Disease to Treatment : Using your textbooks and  complete the empty squares on the table below to match specific diseases with their pathology, pathophysiology and pharmacological treatment. Be sure to use appropriate medical terminology when adding information. You should review two different sources at a minimum to develop your brief synopses. Purchase the answer to view it

Disease Pathology Pathophysiology Pharmacological Treatment

1. Type 1 Diabetes Mellitus Type 1 diabetes mellitus is an autoimmune disease that results from the destruction of pancreatic beta cells, leading to an absolute insulin deficiency. It is characterized by the presence of autoantibodies, such as islet cell antibodies (ICA) and anti-glutamic acid decarboxylase (GAD) antibodies. The destruction of pancreatic beta cells leads to impaired insulin production, resulting in hyperglycemia. The immune system mistakenly attacks and destroys the beta cells in the pancreas, preventing the production of insulin. This leads to the inability of the body to regulate blood glucose levels. The primary treatment for type 1 diabetes mellitus is exogenous insulin administration. This can be achieved through multiple daily injections or insulin pumps. Additionally, patients with type 1 diabetes may require other medications such as pramlintide, which helps regulate blood sugar levels after meals.
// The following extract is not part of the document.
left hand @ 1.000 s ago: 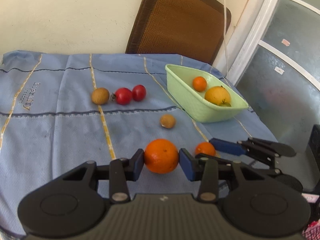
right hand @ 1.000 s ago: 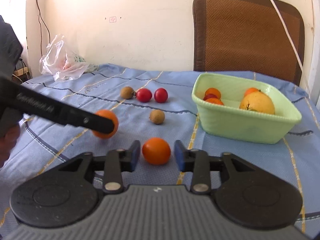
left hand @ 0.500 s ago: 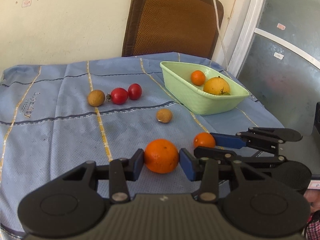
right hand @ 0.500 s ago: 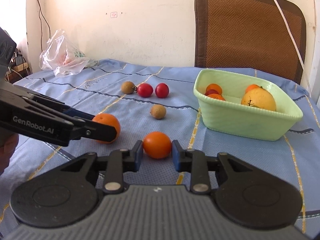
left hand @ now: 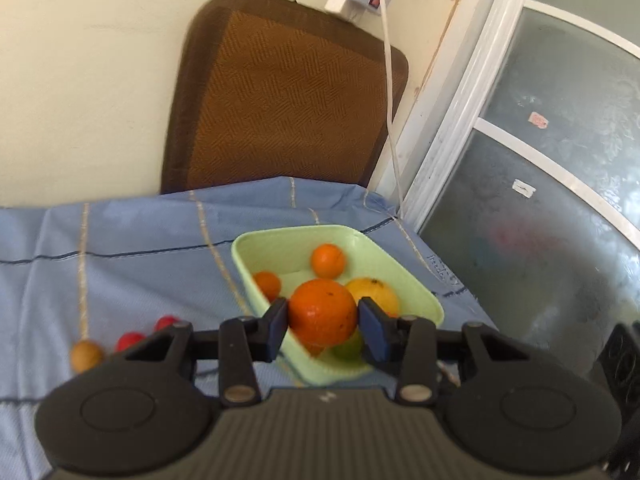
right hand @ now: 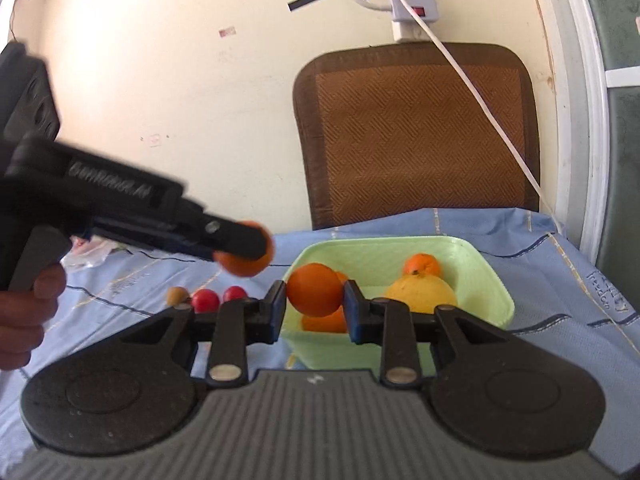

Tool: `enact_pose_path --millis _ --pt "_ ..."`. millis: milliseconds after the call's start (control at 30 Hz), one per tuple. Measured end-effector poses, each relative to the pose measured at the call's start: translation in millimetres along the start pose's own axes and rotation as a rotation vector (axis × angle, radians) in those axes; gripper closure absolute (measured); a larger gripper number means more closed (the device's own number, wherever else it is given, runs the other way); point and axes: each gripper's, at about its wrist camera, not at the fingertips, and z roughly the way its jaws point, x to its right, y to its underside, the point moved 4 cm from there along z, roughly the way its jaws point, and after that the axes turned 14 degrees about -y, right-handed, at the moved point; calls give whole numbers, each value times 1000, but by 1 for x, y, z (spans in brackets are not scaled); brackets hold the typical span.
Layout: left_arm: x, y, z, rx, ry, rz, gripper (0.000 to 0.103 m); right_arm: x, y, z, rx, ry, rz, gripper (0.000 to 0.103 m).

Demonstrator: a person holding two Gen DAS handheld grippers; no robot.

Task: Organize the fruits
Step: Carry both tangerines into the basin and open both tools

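Observation:
My left gripper [left hand: 323, 330] is shut on a large orange [left hand: 322, 312] and holds it in the air over the near edge of the light green basket [left hand: 420, 292]. My right gripper [right hand: 316, 310] is shut on a smaller orange [right hand: 315, 289], also raised at the basket's [right hand: 492, 276] near left rim. The basket holds a yellow citrus [right hand: 420, 294] and several small oranges [left hand: 328, 261]. From the right wrist view the left gripper [right hand: 244, 242] with its orange [right hand: 242, 266] hangs left of the basket.
Two red tomatoes [right hand: 206, 300] and a brown round fruit [right hand: 177, 295] lie on the blue tablecloth [left hand: 140, 276] left of the basket. A brown chair back [right hand: 416, 136] stands behind the table. A white power cable [right hand: 480, 96] hangs by the window frame at the right.
Both grippers have lifted their oranges off the tablecloth and carried them up and forward to the basket. The right gripper closed on its orange during this time.

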Motion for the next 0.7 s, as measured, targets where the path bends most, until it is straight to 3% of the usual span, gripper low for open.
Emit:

2. Rheumatoid Arthritis Rheumatoid arthritis (RA) is a chronic systemic autoimmune disease characterized by inflammation of the synovial joints and subsequent joint destruction. It is believed to result from a combination of genetic factors and environmental triggers. In RA, the body’s immune system mistakenly attacks the synovium, which is the thin membrane that lines the joints. This leads to inflammation, thickening of the synovium, and increased production of synovial fluid. Over time, this chronic inflammation can cause damage to the cartilage and bone within the joints, leading to pain, stiffness, and deformity. Pharmacological treatment for RA aims to reduce inflammation, relieve symptoms, and slow disease progression. Nonsteroidal anti-inflammatory drugs (NSAIDs), such as ibuprofen and naproxen, are often used to relieve pain and reduce inflammation. Disease-modifying antirheumatic drugs (DMARDs) such as methotrexate and sulfasalazine are commonly used to slow disease progression and prevent joint damage. Biologic agents, such as tumor necrosis factor (TNF) inhibitors and interleukin-6 (IL-6) inhibitors, can also be used for patients who do not respond to traditional DMARDs.

3. Acute Myocardial Infarction (AMI) An acute myocardial infarction (AMI), commonly known as a heart attack, occurs when there is a sudden blockage of blood flow to a part of the heart muscle. This blockage is usually caused by a blood clot that forms on top of a plaque buildup in the coronary artery, leading to a complete or partial occlusion of the blood vessel. The lack of blood flow results in ischemia, depriving the heart muscle of oxygen and nutrients. Consequently, the affected heart muscle cells become damaged or die. The primary goal of pharmacological treatment in AMI is to restore blood flow to the affected area of the heart as quickly as possible. This is typically achieved with the administration of thrombolytic agents, such as alteplase or tenecteplase, which dissolve the blood clot causing the blockage. Additionally, antiplatelet medications, such as aspirin and clopidogrel, are usually prescribed to prevent further clot formation. Beta-blockers and angiotensin-converting enzyme (ACE) inhibitors may also be used to improve recovery and prevent future cardiovascular events.

4. Alzheimer’s Disease Alzheimer’s disease is a neurodegenerative disorder characterized by progressive cognitive decline and memory loss. It is associated with the accumulation of amyloid-beta plaques and neurofibrillary tangles in the brain. Amyloid-beta plaques are formed by the aggregation of abnormal proteins outside the neurons, while neurofibrillary tangles are twisted fibers made up of a protein called tau, which accumulates inside the neurons. The precise mechanisms underlying Alzheimer’s disease are not fully understood, but it is believed that these abnormalities disrupt communication between brain cells and lead to their dysfunction and eventual death. Pharmacological treatment for Alzheimer’s disease aims to alleviate symptoms and slow disease progression. Cholinesterase inhibitors, such as donepezil, rivastigmine, and galantamine, are commonly used to enhance the levels of acetylcholine, a neurotransmitter involved in memory and cognition. Memantine, an NMDA receptor antagonist, can also be prescribed to regulate glutamate, another neurotransmitter involved in learning and memory processes. These medications have been shown to temporarily improve cognitive function and manage behavioral symptoms associated with Alzheimer’s disease.

In conclusion, the table above provides a brief overview of the pathology, pathophysiology, and pharmacological treatment for four different diseases. It is important to note that these synopses only scratch the surface of the complex nature of each condition and the treatment options available. Further research and consultation with healthcare professionals are recommended for a comprehensive understanding of these diseases and their management.